Other prepared query options are to set the Datacenters lookup order, or max Data Center hops, an example is below.

curl --request POST --data \
'{
  "Name": "",
  "Template": {
    "Type": "name_prefix_match"
  },
  "Service": {
    "Service": "${name.full}",
    "Failover": {
      "NearestN": 3
      "Datacenters": ["dc1", "dc2"]
    }
  }
}' http://10.10.1.11:8500/v1/query

For a full list of options please check the Consul API query docs.

Finally, we are now ready for the fun part. to test the HA across Data Centers, follow the below.

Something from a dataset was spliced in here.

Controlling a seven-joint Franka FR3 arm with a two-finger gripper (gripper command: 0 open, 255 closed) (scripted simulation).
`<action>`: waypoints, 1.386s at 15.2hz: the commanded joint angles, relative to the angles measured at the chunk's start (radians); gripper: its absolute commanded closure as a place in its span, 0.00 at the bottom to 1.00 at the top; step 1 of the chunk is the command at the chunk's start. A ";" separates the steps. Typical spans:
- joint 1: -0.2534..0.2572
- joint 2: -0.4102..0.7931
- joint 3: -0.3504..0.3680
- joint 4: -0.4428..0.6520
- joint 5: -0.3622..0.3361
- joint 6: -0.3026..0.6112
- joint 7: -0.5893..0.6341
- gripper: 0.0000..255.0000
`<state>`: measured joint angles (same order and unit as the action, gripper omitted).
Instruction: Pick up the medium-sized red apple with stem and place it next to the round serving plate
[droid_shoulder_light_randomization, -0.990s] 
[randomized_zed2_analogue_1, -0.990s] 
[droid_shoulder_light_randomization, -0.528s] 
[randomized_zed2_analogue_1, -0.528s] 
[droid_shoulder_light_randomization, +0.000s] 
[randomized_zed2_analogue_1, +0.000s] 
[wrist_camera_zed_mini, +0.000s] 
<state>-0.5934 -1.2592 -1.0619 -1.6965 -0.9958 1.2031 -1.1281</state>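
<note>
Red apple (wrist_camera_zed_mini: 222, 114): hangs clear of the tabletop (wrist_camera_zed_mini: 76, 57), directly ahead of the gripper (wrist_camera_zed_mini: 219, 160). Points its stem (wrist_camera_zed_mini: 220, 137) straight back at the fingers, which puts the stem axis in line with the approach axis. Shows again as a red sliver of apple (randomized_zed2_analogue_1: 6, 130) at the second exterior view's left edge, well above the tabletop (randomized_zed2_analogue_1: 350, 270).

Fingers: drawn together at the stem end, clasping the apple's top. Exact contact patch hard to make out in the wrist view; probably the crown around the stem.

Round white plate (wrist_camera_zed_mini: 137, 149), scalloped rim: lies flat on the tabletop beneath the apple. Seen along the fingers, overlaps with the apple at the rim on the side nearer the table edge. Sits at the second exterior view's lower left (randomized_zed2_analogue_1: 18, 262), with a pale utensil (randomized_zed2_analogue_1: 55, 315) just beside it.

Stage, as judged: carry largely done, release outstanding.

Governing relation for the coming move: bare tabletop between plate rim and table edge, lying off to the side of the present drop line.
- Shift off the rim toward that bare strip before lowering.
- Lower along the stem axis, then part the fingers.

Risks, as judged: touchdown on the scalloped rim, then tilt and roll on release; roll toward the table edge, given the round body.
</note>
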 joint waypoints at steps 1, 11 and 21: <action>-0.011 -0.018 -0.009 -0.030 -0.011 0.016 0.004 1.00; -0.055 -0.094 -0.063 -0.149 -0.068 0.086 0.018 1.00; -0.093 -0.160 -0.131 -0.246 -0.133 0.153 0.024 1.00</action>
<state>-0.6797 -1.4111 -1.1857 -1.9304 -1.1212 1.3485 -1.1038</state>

The assumption is that both DC's you configured run a DB like MySQL or similar service. in our example its MySQL on port 3306, feel free to replace with your choice of db/application.

Below is an example service lookup using the query keyword, instead of the service keyword across data centers, the first lookup reaches/returns DC1, and the second lookup reaches/returns DC2, since DC1 is down.

dig @10.10.1.11 -p 8600 db1.query.consul srv

; <<>> DiG 9.10.4-P8 <<>> @10.10.1.11 -p 8600 db1.query.consul srv
; (1 server found)
;; global options: +cmd
;; Got answer:
;; ->>HEADER<<- opcode: QUERY, status: NOERROR, id: 13712
;; flags: qr aa rd ra; QUERY: 1, ANSWER: 1, AUTHORITY: 0, ADDITIONAL: 2

;; OPT PSEUDOSECTION:
; EDNS: version: 0, flags:; udp: 4096
;; QUESTION SECTION:
;db1.query.consul.              IN      SRV

;; ANSWER SECTION:
db1.query.consul.       0       IN      SRV     1 1 3306 c0a80132.addr.dc1.consul.

;; ADDITIONAL SECTION:
c0a80132.addr.dc1.consul. 0     IN      A       192.168.1.50

;; Query time: 0 msec
;; SERVER: 10.10.1.11#8600(10.10.1.11)
;; WHEN: Thu Aug 31 15:46:53 EDT 2017
;; MSG SIZE  rcvd: 99

As you can see it returns the local IP Address
Tip: If you like the return to be a different IP Address, you can replace that by adding the Address keyword.

Now, stop the local DB or Consul agent, run the exact same lookup again, and here you go, it should/will return the remote db address, like the example below.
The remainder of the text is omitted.